EXERCISE PROMPT: Return all the lines below in which the string "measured" appears.

+++ DATASET EXTRACT

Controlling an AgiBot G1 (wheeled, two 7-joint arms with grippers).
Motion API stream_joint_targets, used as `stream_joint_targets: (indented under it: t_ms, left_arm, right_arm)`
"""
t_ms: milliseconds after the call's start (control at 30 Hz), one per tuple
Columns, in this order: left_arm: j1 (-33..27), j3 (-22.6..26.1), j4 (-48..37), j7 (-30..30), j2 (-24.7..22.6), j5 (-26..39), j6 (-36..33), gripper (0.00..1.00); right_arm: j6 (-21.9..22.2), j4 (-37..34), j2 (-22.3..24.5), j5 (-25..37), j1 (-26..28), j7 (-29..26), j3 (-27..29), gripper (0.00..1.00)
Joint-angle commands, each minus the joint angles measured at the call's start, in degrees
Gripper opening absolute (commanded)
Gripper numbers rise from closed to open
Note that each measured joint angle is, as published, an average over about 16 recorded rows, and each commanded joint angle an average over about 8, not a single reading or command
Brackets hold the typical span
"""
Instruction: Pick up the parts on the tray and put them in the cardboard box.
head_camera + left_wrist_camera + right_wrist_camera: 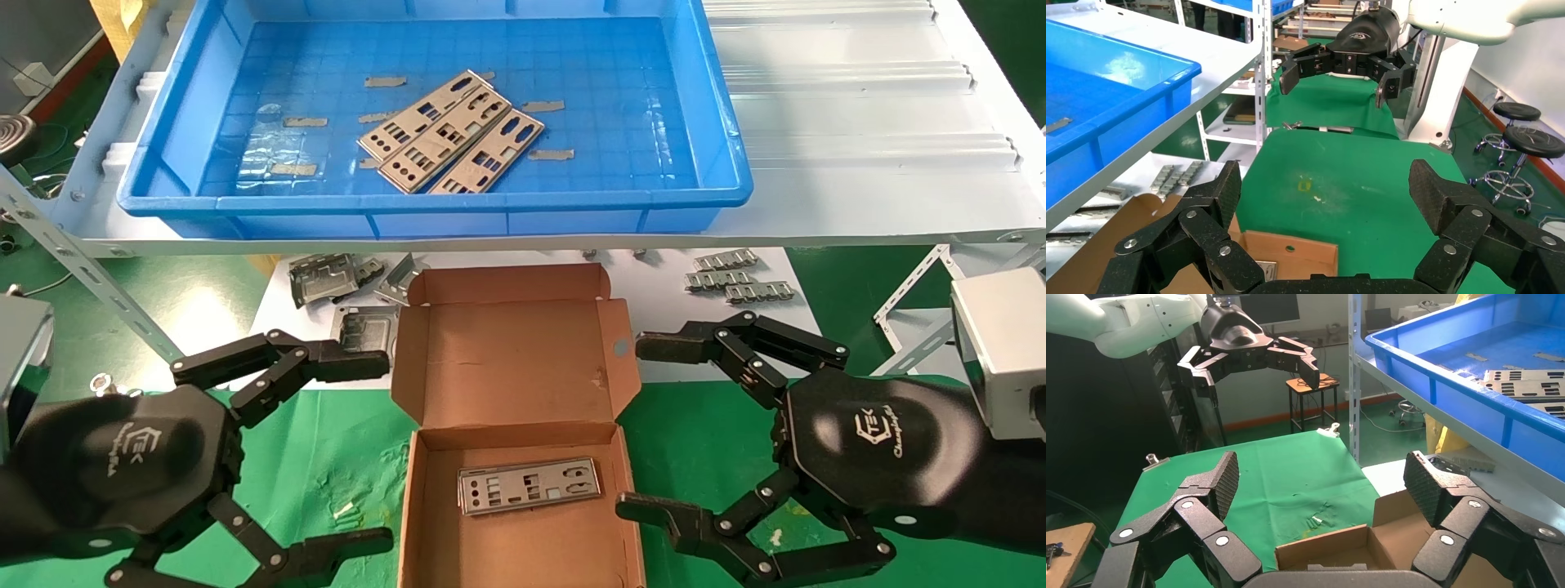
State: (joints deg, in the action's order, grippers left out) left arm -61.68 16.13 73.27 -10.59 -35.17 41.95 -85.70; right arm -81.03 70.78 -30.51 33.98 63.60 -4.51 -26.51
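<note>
Three silvery punched parts (pixel 453 135) lie overlapping in the middle of the blue tray (pixel 433 202) on the raised shelf. A fourth part (pixel 529 484) rests flat in the open cardboard box (pixel 507 359) below, on the green cloth. My left gripper (pixel 368 449) hovers open just left of the box, nothing between its fingers; its wrist view shows the left gripper (pixel 1324 196) over the box corner (pixel 1291 254). My right gripper (pixel 641 426) hangs open just right of the box, empty too. In its wrist view the right gripper (pixel 1321 478) looks across the box (pixel 1340 551).
Short metal strips (pixel 384 82) lie scattered on the tray floor. Bent grey frames (pixel 327 278) sit left behind the box, toothed strips (pixel 735 273) right behind it, both under the shelf edge (pixel 523 241). Slanted shelf braces (pixel 90 278) flank both sides.
</note>
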Motion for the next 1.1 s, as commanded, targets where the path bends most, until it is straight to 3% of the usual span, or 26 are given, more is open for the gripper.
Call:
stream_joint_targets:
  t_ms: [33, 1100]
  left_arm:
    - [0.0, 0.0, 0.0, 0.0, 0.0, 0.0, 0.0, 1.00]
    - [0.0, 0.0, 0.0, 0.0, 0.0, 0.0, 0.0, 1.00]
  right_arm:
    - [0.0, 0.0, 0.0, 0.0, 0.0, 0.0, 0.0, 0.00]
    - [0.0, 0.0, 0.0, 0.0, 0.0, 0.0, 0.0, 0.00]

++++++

EXPECTED ANSWER:
Joint-angle commands, each minus the joint angles measured at the call's start, in degrees
Note that each measured joint angle is, as published, an average over about 16 recorded rows, and each commanded joint angle an average over about 8, not a single reading or command

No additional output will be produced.